Sources of Personal Loan
Personal loans can be availed from different sources like commercial banks, local credit unions, and other local financial institutions.
- NBFCs/ Banks The most common source of availing a personal loan is through NBFCs and commercial banks. The NBFCs generally provide more benefits to the customers as compared to the banks.
- Credit Unions Credit Unions can be considered as the second most popular option when it comes to borrowing a personal loan. As a not-for-profit organization, it offers comparatively lower rates than national banks. All you will need is a specific amount of income to qualify for the loan.
How Does Personal Loan Function?
A personal loan comes with eligibility criteria. The applicant of the loan is supposed to qualify the criteria to get the loan approved. The eligibility criteria vary from one financial institution to the other. A few banks require tedious documentation but in general, minimal formalities are involved in the sanctioning process.
- How to apply for a personal loan?
There are mainly two ways of applying for a personal loan – submitting applications in banks and NBFCs and online application offered by the same. Your loan application must include important points such as the reason for which you are applying, your personal and contact details.
- How is the loan processed?
If the submitted application is approved, the loan is processed by the lending institution within 10-15 working days. The time of processing may vary from lender to lender. If the requirement is extremely urgent, it would be ideal to go for NBFCs as they can approve and sanction the loan within 24 hours if everything is correct.
Is It Beneficial To Take Personal Loan From Financial Institutions?
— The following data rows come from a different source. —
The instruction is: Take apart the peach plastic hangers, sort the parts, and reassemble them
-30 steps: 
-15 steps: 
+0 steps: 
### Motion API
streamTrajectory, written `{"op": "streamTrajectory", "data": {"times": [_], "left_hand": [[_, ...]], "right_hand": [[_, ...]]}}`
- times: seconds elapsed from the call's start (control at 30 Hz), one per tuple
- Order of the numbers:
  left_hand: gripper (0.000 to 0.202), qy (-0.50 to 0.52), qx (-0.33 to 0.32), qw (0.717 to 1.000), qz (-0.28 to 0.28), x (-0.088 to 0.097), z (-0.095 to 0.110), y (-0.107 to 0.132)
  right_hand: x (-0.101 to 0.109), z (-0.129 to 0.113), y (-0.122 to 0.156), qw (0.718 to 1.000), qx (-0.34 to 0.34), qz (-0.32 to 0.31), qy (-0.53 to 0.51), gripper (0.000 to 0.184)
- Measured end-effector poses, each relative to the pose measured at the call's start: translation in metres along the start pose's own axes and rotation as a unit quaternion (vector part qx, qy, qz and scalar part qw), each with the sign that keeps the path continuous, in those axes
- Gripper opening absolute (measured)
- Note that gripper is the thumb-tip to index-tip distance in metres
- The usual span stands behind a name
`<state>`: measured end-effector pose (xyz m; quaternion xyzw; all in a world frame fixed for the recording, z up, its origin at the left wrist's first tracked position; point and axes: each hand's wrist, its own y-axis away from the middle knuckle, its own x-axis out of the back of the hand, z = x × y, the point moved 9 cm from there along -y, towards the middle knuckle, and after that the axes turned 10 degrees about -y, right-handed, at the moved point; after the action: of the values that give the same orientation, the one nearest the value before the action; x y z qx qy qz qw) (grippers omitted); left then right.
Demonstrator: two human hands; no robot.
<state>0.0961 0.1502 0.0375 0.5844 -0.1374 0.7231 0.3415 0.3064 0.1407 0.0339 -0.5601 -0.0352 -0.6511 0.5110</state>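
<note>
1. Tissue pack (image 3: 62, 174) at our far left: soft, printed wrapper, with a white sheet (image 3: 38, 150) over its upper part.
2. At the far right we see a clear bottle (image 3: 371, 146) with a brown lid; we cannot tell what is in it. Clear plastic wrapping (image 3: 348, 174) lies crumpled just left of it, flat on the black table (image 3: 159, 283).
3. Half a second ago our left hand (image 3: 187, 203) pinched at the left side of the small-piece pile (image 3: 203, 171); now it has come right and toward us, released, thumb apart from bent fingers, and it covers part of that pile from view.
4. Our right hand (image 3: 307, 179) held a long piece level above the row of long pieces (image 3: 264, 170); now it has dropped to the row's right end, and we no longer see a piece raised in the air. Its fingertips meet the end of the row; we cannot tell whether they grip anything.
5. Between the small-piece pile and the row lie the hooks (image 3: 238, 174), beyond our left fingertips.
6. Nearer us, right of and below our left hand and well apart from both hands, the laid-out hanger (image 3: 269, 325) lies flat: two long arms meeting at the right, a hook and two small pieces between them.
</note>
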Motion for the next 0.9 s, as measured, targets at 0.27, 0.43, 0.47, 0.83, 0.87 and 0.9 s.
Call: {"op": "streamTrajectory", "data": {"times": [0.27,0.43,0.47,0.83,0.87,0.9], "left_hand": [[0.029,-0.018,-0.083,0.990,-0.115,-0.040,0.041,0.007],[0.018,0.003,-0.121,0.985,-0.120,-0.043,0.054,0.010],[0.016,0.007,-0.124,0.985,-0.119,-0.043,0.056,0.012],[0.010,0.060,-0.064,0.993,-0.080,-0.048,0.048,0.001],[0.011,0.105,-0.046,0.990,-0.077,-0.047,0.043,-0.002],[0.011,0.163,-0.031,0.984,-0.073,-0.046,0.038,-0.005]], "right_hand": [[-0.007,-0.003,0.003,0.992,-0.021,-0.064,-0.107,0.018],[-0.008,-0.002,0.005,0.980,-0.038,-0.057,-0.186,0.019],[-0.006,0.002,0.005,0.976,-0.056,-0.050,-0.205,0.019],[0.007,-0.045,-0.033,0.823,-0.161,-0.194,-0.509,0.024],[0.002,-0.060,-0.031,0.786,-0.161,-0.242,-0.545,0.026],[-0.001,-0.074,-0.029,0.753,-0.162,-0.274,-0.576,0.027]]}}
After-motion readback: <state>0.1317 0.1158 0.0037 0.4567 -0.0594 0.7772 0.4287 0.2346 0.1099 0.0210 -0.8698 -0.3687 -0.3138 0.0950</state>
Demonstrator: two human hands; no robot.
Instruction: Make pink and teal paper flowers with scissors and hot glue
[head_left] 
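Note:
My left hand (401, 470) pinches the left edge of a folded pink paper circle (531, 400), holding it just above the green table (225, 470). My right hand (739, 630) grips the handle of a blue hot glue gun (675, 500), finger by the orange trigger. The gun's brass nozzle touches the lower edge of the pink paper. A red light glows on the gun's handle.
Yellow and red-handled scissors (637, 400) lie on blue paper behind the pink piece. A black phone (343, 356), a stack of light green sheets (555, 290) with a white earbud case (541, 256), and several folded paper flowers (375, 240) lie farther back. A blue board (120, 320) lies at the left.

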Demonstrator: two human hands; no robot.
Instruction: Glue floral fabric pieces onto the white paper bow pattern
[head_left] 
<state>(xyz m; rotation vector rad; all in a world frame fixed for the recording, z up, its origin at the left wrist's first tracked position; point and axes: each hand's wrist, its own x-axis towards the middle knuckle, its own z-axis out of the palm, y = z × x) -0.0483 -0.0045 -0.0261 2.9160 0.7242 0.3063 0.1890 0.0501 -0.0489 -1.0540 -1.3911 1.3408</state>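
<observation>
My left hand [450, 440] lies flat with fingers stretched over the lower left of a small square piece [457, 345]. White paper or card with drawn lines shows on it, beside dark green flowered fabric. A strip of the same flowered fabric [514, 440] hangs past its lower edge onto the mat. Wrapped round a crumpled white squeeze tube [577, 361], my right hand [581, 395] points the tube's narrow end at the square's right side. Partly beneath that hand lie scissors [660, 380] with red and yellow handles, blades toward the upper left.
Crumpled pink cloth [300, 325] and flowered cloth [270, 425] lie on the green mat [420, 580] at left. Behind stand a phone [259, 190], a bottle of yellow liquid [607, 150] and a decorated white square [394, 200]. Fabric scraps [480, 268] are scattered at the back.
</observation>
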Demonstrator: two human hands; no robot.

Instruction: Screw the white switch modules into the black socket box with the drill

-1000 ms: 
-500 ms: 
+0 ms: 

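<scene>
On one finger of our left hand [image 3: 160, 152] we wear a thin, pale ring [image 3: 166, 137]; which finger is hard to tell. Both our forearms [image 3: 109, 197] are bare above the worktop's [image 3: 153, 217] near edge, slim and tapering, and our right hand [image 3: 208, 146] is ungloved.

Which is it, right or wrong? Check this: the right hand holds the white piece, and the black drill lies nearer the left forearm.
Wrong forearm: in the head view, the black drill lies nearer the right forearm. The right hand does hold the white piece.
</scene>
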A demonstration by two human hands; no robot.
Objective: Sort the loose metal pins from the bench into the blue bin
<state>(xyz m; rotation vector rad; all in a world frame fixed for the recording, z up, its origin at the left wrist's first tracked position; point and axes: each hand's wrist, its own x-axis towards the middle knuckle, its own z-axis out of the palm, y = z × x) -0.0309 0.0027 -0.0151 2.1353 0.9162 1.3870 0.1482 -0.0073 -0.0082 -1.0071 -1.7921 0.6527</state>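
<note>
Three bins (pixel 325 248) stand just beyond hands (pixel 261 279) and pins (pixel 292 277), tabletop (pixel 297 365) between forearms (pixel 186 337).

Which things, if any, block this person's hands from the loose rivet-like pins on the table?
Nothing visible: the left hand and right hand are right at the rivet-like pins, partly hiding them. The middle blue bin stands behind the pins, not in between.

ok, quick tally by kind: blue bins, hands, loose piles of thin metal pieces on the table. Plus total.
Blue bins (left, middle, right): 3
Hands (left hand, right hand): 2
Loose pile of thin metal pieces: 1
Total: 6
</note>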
Personal loans have a higher interest rate than other types of loans. However, it is always more suitable to borrow from a reputed lending institution than from any other unknown source. Availing a loan from a reliable lending company brings several perks in the form of security, hassle-free services, etc. Below are some of the key benefits of availing a personal loan.
- No collateral / mortgage required Lenders do not demand any collateral from the consumer against the personal loan that they would provide. The lenders provide personal loans primarily on the basis of consumer’s credit history and repayment ability.
- Minimal documentation required and no restriction in usage Unlike other loans, the borrower does not need to produce a whole lot of documents to get the loan approved. The procedure of acquiring a personal loan is straight and simple. The best part is that the sanctioned loan amount can be used for any purpose.
Who is Eligible for a Personal Loan?
Although the banks provide personal loans through an easy and hassle-free procedure, there is an eligibility criterion for availing a personal loan. The eligibility criteria usually vary from lender to lender. However, the general facts that one should know before applying for a personal loan include the following:
- Age limit Not every bank account holder is eligible for a personal loan as Banks or NBFCs take into consideration, the age of the borrower while approving a personal loan. The age limit for a salaried individual is 21 years – 58 years, whereas that of a self-employed person is 25 years – 65 years.
- Monthly income of the borrower The monthly income of an individual must be sufficient enough which would allow him to easily pay the EMIs in the future. The monthly income of the borrower must be at least Rs. 25,000. This limit may vary from lender to lender.
- Credit Score The most important thing is having a good credit score. A credit score is a 3-digit number ranging from 300 to 900, in which a score closer to 900 is considered healthy. Usually, Banks or NBFCs offer personal loans to borrowers with a credit score of 750 or above. As obvious, maintaining a clean repayment record helps in the improvement of the credit score. The rating is reviewed by the bank before a personal loan is approved.
Personal loans are easily available in the market, but one must choose the source carefully so as to enjoy maximum benefits out of it.